Many believe the decline is the result of a ban by the Johor fatwa committee in 2009, forbidding all Muslims from engaging in the art for contradicting Islamic principles.
However, cultural activist and art professor Mohamed Ghouse Nasuruddin says the dance has lost relevance to ordinary life and cannot compete with new forms of modern entertainment which have attracted the young.
He said many other traditional performing arts are also being challenged and undermined by changes in lifestyles and artistic tastes.

“These traditional performances thrived in rural agrarian settings but they don’t fit in the urban setting and new entertainment attractions that are consonant with the hip and hop culture of the younger set,” he told FMT.
“The authorities could undertake efforts to make the dance popular, as a co-curricular activity in schools and through competitions. But, really, it is a matter of priority.”
Asked about the influence of the fatwa, Eddin Khoo, executive director of the Pusaka cultural organisation, said: “Ask the question of why something so rooted in the spread of Islam such as the ‘kuda kepang’ is today viewed as illegitimate. The point is to understand religion as a dynamic force that is always evolving and to identify what the power struggle in religion is today.”

What is ‘kuda kepang’?
Also referred to as “kuda lumping”, the dance, which originated in Java, is closely related to the Islamic mystical tradition which expanded throughout Southeast Asia. It is largely performed in Johor by communities of Javanese lineage, particularly in Batu Pahat and Muar.
A troupe of nine to 13 dancers perform on hobby horses made of pleated rattan while in a trance, accompanied by a rich rendition of traditional music played with gamelan instruments.

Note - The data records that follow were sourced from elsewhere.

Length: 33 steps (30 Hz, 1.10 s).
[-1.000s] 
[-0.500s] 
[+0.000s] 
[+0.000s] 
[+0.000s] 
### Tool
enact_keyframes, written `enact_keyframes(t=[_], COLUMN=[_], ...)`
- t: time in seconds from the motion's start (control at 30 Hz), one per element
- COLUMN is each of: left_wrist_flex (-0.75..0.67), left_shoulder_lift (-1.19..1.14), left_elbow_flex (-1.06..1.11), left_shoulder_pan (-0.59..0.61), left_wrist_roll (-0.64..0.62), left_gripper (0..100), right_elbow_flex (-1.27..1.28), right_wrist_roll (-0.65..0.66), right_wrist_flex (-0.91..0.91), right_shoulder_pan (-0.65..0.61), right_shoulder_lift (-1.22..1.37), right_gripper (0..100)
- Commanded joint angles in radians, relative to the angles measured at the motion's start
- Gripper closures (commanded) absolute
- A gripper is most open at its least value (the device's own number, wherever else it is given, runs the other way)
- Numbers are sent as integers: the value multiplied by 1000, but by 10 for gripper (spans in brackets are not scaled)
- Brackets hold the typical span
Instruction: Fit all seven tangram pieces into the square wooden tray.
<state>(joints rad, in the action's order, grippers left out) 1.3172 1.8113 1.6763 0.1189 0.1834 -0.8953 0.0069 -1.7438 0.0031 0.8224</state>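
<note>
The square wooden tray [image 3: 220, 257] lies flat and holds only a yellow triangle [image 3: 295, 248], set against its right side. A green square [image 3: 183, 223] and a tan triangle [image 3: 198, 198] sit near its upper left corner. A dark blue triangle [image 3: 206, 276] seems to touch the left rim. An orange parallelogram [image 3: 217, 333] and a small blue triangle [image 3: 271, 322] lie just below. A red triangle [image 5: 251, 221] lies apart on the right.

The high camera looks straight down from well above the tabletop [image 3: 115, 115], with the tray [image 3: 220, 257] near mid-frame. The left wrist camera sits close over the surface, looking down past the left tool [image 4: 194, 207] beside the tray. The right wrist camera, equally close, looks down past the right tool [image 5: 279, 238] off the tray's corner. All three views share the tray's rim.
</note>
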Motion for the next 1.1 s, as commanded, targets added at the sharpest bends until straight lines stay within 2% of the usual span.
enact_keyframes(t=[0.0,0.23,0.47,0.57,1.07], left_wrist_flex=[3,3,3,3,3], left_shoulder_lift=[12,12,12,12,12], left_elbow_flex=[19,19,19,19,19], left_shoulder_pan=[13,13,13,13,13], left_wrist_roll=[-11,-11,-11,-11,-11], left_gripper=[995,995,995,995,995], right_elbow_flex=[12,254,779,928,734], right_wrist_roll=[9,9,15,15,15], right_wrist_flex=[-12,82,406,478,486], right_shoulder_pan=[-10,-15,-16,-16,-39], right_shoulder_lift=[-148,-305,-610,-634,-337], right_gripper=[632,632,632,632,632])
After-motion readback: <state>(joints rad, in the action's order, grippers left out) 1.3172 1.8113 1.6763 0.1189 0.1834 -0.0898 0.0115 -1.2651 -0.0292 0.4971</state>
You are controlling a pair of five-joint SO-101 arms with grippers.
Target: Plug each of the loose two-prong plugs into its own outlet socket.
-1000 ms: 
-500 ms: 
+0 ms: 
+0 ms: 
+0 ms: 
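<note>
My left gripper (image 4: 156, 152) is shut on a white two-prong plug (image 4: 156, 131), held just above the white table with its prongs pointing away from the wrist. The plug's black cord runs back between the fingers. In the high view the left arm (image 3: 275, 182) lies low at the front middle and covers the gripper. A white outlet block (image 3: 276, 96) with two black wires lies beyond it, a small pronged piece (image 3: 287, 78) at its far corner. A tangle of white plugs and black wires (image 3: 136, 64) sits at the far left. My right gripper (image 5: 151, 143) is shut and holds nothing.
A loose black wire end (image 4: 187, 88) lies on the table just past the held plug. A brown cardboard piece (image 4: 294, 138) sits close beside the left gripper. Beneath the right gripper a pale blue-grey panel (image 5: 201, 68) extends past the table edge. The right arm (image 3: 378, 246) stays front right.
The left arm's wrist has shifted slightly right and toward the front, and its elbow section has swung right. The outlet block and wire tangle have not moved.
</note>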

The troupe consists of a danyang (leader), bujang ganong (a masked dancer), barongan (dancers portraying tiger and snake-like creatures), and a bomoh, who is in charge of the spiritual part of the performance.
Khoo said many practitioners trace the origins of the “kuda kepang” to the Wali Songo, the nine saints of Java, who played a significant role in the dissemination of Islam in the interior of Java, while some sources place the dance in the context of the anti-colonial struggles of the Javanese people against the Dutch in the 17th century.
“The warrior-like gestures and galloping rhythms partly re-enact the troops of the sultanate of Mataram as well as the cavalry of Diponegoro, a Javanese prince who valiantly fought Dutch colonial forces in the Java War,” Khoo said.

The future of ‘kuda kepang’
The dance is performed today at many cultural and art events without its mystic elements, but Khoo feels many are not bothered to view such “sanctioned” performances.
“If the dance, which is so deeply embedded in aspects of the mystical, is deprived of that aspect, what remains is a gathering of men appearing to stride and play upon a straw hobby horse.
“It is the mysticism that lends the tradition depth and beauty so the question I would like to proffer is why do we now have a problem with mysticism, which has shaped and created the philosophical basis for our communities?” he said.
Khoo worked closely with the Kumpulan Kuda Kepang Parit Raja, one of the most sophisticated “kuda kepang” troupes in the region, for over a decade.
He said the problem was that culture had become the subject of edict and legislation.
“Practitioners are not consulted about what it is they practise, and how they perceive what they practise. There is a puritanical streak that is permeating all religions, and this is what needs to be understood and grappled with. Faith is a matter of lived experience, not just edicts,” he said.
Khoo said Pusaka carries out research and documents the ritual arts, and assists in creating financial foundations for these traditions to be passed from one generation to another.
“We cannot understand these arts in the way we understand modern arts. Traditions like the ‘kuda kepang’ are not merely a matter of song and dance, they encapsulate belief systems and provide much insight into our history as a people, in all our diversity,” he said.